After the War, Fairley became Wellcome Professor of Tropical Medicine at the London School of Hygiene and Tropical Medicine and followed up the experiments on the pathogenesis of malaria, but in 1948 he had a serious illness from which he never fully recovered. He continued to serve on many committees, but in 1962 retired to the country and died in 1966 (see Boyd, 1966).

Fairley, who had worked on malaria in Macedonia before the War, advised the Commander-in-Chief, General Wavell, not to send British and Australian Troops to Macedonia, a highly malarious area, to bolster Greek resistance to a German attack, as he had planned, but rather to send seasoned Greek troops. Wavell reacted violently, but after an interview he withdrew his criticisms. Knowing from our conversations in Nazareth that I had a Diploma of Tropical Medicine, he dispatched me to a staging camp in Alexandria to await shipment to Greece as a malariologist for the Australian forces. I was there, in a very dusty staging camp, for about five weeks.

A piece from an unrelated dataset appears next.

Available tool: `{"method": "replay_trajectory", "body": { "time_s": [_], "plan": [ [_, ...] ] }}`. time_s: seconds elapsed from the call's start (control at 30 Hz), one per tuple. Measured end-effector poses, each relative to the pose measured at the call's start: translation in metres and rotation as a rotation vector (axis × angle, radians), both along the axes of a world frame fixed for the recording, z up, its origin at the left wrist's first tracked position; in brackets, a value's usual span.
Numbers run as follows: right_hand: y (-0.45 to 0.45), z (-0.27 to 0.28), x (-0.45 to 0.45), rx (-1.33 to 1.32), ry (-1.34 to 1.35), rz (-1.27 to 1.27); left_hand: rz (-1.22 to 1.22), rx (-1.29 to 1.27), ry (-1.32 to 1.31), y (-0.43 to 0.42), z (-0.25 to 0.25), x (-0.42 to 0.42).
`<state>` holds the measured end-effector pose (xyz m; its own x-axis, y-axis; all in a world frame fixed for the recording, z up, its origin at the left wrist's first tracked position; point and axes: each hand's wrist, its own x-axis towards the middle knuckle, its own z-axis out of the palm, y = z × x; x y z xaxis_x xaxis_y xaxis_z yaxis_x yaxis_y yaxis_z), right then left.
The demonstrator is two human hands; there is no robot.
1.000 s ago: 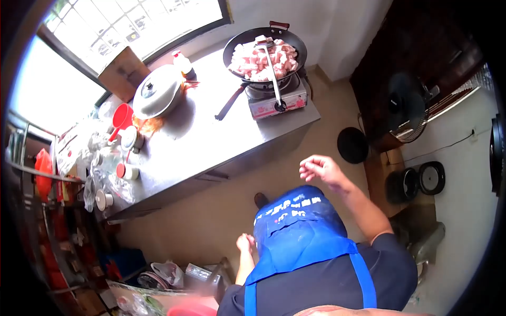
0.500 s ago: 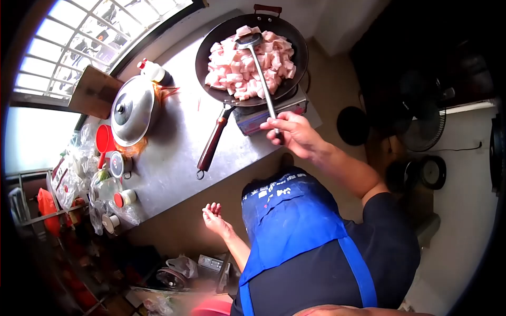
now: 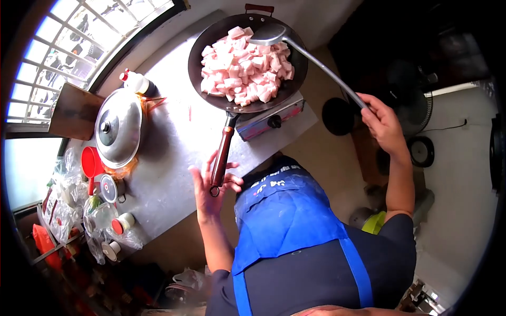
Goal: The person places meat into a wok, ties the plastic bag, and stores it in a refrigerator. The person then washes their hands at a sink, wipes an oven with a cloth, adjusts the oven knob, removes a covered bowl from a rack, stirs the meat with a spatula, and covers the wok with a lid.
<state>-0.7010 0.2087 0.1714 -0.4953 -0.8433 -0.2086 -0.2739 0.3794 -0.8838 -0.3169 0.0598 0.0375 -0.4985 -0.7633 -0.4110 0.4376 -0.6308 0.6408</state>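
A black wok (image 3: 195, 68) full of pale pink meat chunks (image 3: 240, 68) sits on a portable gas stove (image 3: 271, 118). My right hand (image 3: 380, 122) grips the end of a long metal ladle (image 3: 327, 68), whose bowl is raised over the far right part of the meat. Beneath the wok's wooden handle (image 3: 224, 150), my left hand (image 3: 211, 181) has its fingers spread around the handle's end without closing on it.
On the metal counter (image 3: 174, 174) at left are a lidded silver pan (image 3: 120, 129), a red ladle (image 3: 91, 162), a sauce bottle (image 3: 138, 83), a red-lidded jar (image 3: 124, 223) and plastic bags. A fan (image 3: 419, 113) stands at right.
My right hand has lifted the ladle off the meat and swung it to the right. My left hand has risen from beside the apron to the wok handle.
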Motion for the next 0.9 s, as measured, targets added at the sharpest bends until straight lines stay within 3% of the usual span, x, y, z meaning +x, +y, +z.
{"method": "replay_trajectory", "body": {
  "time_s": [0.07, 0.13, 0.2, 0.37, 0.43, 0.47, 0.57, 0.9],
  "plan": [
    [0.009, 0.012, 0.007, 0.030, -0.026, -0.029, -0.324, 0.089, 0.165, -0.014, -0.012, 0.006],
    [0.017, 0.015, 0.012, 0.017, -0.058, -0.042, -0.311, 0.362, 0.175, -0.026, -0.013, 0.006],
    [0.024, 0.008, 0.008, 0.028, -0.054, -0.067, -0.325, 0.336, 0.077, -0.032, 0.000, 0.006],
    [0.027, 0.013, 0.004, 0.070, -0.107, -0.115, -0.372, 0.321, 0.208, -0.050, -0.009, 0.025],
    [0.017, 0.006, -0.009, 0.049, 0.130, 0.000, -0.374, 0.308, 0.233, -0.051, -0.012, 0.026],
    [0.010, 0.012, -0.009, 0.045, 0.133, 0.004, -0.382, 0.301, 0.255, -0.049, -0.011, 0.026],
    [-0.017, 0.045, -0.003, 0.057, 0.532, 0.157, -0.346, 0.327, 0.343, -0.045, -0.013, 0.025],
    [-0.113, 0.154, 0.035, 0.016, 1.140, 0.883, -0.256, 0.430, 0.602, -0.037, -0.027, 0.026]
  ]
}}
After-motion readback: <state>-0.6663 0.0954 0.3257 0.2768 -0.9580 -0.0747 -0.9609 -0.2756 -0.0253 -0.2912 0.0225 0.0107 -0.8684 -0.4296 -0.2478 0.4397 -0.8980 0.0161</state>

During this time I explored Alexandria, including the catacombs, where I met a South Australian anthropologist who was studying the burials there, and made friends with some very interesting local people. However, after about five weeks it became clear that the German stukas (dive bombers) were overwhelming the Allied forces, and my only participation in the Greek campaign was to go to Crete as medical officer on a ship evacuating civilians, some weeks before the German parachutists invaded the island. We returned to Alexandria with an imposing naval escort.